As part of the university’s second White Cane Day, students were blindfolded to see what daily life was like for their blind classmates.

They had to eat in the canteen, navigate the hallways and take in lessons in complete darkness – much as the 28 blind or visually impaired students at the university’s two campuses have to do every day.

“People need to understand more about special needs,” said psychology student Loulwah Mohammed, 25, who is visually impaired. “These events help but it’s only Zayed University.

“We want to tell the whole society. They know but don’t really realise how we suffer.”

Ms Mohammed said that raising awareness was a key part of empowering those with special needs, of whom the two campuses have 100 among their 9,000 students.

“We are a young country and still the awareness is young,” said Fatma Al Qassimi, director of the office of special needs at the university, who is a wheelchair user after suffering from childhood polio.

“When I came to the university five years ago people were looking at me because I was in a wheelchair, but they got used to it and they learnt. It becomes part of the culture so we need to educate people.”

Mrs Al Qassimi, who studied in the UK where she had better access to special-needs learning, said the students were future policymakers and parents who could ensure that misconceptions were dispelled.

“Every year we educate a generation,” she said. “There is still a social stigma but slowly this is changing, and the more people we educate the better things will be.

“It is our job to make these young people independent and give them the opportunities available to everyone else – to allow them to enter the workplace with the education afforded to everyone else.”

Hala Bana, an inclusion specialist at the Ministry of Education, said things were improving with training for new teachers and ensuring there were technologies to make learning easier for the visually impaired, and even training sessions with parents.

“Things are changing in the UAE,” Mrs Bana said. “Things weren’t so organised regarding inclusion until recently but now they’re developing strategies that are helping to make schools for everyone.

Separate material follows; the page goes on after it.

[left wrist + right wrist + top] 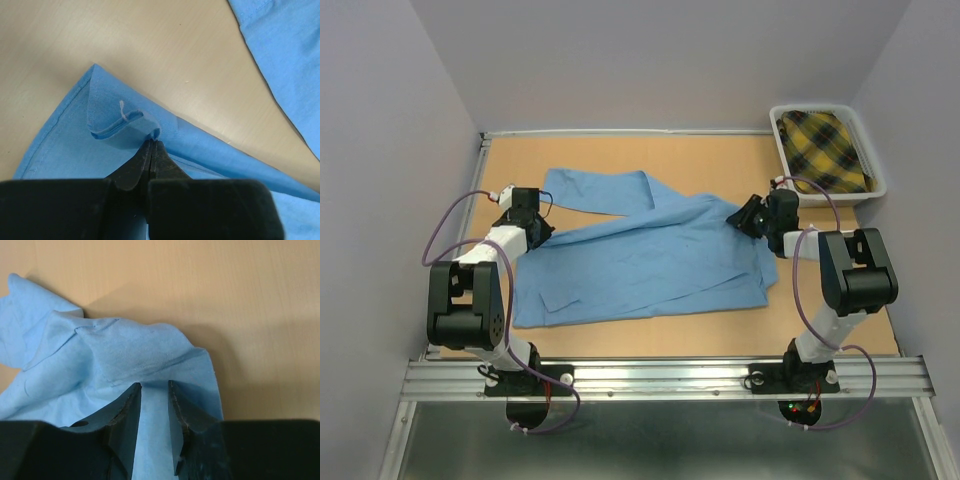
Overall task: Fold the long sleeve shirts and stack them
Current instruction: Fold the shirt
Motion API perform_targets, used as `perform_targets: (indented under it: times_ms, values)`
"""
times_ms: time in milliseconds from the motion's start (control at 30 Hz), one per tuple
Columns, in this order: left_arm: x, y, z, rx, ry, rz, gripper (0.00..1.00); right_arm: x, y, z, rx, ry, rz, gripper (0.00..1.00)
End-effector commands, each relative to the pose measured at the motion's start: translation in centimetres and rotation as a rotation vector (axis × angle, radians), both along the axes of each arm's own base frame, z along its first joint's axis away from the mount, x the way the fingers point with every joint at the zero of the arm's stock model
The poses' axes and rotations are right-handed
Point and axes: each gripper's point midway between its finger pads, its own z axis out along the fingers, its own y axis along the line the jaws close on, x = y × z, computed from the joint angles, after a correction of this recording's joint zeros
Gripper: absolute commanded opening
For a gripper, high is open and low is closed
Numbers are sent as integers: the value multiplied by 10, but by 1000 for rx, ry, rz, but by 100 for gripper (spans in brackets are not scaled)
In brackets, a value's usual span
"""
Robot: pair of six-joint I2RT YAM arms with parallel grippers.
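- Step in hand, as judged: taking hold for a first fold. The light blue shirt (650, 255) lies spread out and unfolded, and nothing is stacked yet.
- Location: the shirt lies flat on the tabletop (620, 340), left of the white basket (817, 107), nearer the arms and clear of it. One long sleeve angles out on the side away from the basket.
- Left gripper (151, 144): at the shirt edge farthest from the basket, with the jaws closed tight on a pinched-up ridge of hemmed cloth.
- Right gripper (155, 387): at the shirt edge closest to the basket. The jaws stand a narrow gap apart over rumpled cloth and are not clamped on it.
- Next move, as judged: the right jaws must close on the cloth. Both arms must then lift and carry their edges evenly, or the fold will land skewed.
- Materials: the shirt is thin, matte woven cloth with stitched hems that creases softly, and a pale loose thread (121, 111) shows near the left pinch. The tabletop is smooth, pale wood grain. The basket is rigid with rounded corners and holds a yellow plaid cloth (825, 150).
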Motion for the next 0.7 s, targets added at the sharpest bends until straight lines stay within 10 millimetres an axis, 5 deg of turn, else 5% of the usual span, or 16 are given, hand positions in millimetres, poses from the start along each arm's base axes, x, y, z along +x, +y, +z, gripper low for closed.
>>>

“I’ve trained about 30 local teachers around the Emirates since 2011 and we have a special team for visual impairment.”

There are few statistics on the visually impaired in the UAE, but more than 285 million people worldwide suffer the disorders. Of those, 30 million are blind and 246 million have low vision, which is eyesight that cannot be corrected by spectacles, the World Health Organisation says.

Volunteering at the university event was Nouf Mohammed, 21, a business studies student. She has friends who are blind so the subject is close to her heart.

“It’s very hard for them,” Ms Mohammed said. “More people need to understand the issues of people with special needs. We need to make more awareness campaigns outside the university. I want to see more people with special needs alongside us.”